17. Hepatitis-B-Virus (HBV)-bedingte Lebererkrankung, wie zum Beispiel die folgenden:

    • Chronische Hepatitis mit Zirrhose
    • HBV-Reaktivierung (Patienten mit okkulter oder früherer HBV-Infektion (definiert als negatives HBsAg und positiver Hepatitis-B-Kernantikörper [HBcAb]) kann eingeschlossen werden, wenn HBV-DNA nicht nachweisbar ist, vorausgesetzt, sie sind bereit, sich an Tag 1 jedes Zyklus einem DNA-Test zu unterziehen alle 3 Monate für mindestens 12 Monate nach dem letzten Zyklus der Studienbehandlung und einer geeigneten antiviralen Therapie.)
    • Hepatitis-B-Virus (HBV)-Infektion beim Screening (HBV-Oberflächenantigen-positiv und HBV-DNA-positiv)

18. Hepatitis-C-Virus (HCV)-Infektion beim Screening (HCV-RNA-positiv, wenn beim Screening positiv auf Anti-HCV-Antikörper)

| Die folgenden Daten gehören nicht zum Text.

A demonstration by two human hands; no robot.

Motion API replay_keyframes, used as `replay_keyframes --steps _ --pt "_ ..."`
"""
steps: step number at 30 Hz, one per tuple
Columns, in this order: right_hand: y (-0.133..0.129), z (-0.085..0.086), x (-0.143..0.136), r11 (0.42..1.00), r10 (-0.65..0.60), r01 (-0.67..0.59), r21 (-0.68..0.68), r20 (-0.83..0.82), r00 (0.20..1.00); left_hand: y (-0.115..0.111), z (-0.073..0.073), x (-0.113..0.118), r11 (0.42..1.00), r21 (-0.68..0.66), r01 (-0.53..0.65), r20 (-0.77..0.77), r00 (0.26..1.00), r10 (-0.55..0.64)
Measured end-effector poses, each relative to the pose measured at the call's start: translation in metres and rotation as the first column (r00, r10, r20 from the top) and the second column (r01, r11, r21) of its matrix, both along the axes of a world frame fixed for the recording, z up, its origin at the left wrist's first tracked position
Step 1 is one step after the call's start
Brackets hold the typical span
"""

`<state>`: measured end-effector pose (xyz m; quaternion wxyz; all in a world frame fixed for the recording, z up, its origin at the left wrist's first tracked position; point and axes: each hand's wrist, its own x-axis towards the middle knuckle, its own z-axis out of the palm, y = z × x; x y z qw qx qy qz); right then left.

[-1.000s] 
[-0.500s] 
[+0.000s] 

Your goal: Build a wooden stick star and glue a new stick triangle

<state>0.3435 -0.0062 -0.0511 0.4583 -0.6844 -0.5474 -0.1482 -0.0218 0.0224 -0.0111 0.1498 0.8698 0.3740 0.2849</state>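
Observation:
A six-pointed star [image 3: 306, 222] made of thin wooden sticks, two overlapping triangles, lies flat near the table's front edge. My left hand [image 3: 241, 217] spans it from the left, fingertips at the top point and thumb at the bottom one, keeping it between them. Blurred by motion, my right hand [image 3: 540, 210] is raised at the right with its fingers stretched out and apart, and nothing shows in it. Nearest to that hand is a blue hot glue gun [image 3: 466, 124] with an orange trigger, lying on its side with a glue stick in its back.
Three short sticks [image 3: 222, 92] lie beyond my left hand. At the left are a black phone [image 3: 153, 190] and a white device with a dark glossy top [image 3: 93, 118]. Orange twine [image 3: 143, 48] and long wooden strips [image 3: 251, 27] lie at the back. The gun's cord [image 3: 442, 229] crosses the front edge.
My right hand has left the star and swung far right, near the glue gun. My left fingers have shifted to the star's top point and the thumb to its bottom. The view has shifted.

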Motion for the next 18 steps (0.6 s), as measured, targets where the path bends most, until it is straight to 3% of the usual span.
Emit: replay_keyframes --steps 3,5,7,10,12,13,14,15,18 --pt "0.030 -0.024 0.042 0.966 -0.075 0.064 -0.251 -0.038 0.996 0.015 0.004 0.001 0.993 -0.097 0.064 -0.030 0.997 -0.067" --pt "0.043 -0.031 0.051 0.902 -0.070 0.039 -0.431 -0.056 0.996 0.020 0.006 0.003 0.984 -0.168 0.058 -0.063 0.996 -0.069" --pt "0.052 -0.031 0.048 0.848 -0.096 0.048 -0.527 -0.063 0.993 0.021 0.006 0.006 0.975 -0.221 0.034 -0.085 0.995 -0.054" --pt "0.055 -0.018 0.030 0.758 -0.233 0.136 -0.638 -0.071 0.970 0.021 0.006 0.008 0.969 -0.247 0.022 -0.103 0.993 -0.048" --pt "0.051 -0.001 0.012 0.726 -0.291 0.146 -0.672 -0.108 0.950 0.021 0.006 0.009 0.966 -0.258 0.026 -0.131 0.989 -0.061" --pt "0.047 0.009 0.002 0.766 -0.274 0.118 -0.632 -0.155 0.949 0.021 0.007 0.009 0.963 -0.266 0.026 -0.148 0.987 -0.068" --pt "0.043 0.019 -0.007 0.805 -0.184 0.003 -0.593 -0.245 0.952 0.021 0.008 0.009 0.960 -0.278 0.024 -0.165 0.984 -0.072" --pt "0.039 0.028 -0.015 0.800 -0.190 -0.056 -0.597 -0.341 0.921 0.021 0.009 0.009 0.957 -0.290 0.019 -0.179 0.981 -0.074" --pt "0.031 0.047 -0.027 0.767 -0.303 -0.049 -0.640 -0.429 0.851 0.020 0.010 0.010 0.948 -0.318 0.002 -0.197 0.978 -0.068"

    - Positive Testergebnisse für Hepatitis-C-Virus (HCV)-Antikörper - Patienten, die positiv auf HCV-Antikörper sind, sind nur teilnahmeberechtigt, wenn die Polymerasekettenreaktion (PCR) negativ für HCV-RNA ist.

19. Bekannter seropositiver Status gegenüber dem humanen Immundefizienzvirus (HIV); Bei Patienten mit unbekanntem HIV-Status wird beim Screening ein HIV-Test durchgeführt.

    - Personen mit einem positiven HIV-Test beim Screening sind teilnahmeberechtigt, sofern sie unter antiretroviraler Therapie stabil sind, eine CD4-Zahl ≥ 200/μl haben und eine nicht nachweisbare Viruslast haben. HIV-positive Patienten sollten während der Studienbehandlung gemäß lokalen/institutionellen Standards überwacht werden.

20. Positive SARS-CoV-2-Infektion innerhalb von 30 Tagen vor der ersten Studienbehandlung, einschließlich asymptomatischer SARS-CoV-2-Infektion.

    - Patienten können geeignet sein, wenn sie keine anhaltenden Atemwegssymptome haben, keine Hinweise auf Lungeninfiltrate im Thorax-CT und eine negative PCR in den 30 Tagen vor der ersten Studienbehandlung haben.

21. Bekannte oder vermutete chronisch aktive Epstein-Barr-Virus-Infektion.
22. Vorherige Organtransplantation.
23. Vorherige allogene Stammzelltransplantation.
24. Vorgeschichte einer progressiven multifokalen Leukoenzephalopathie (PML).
25. Bekannte oder vermutete Vorgeschichte von HLH.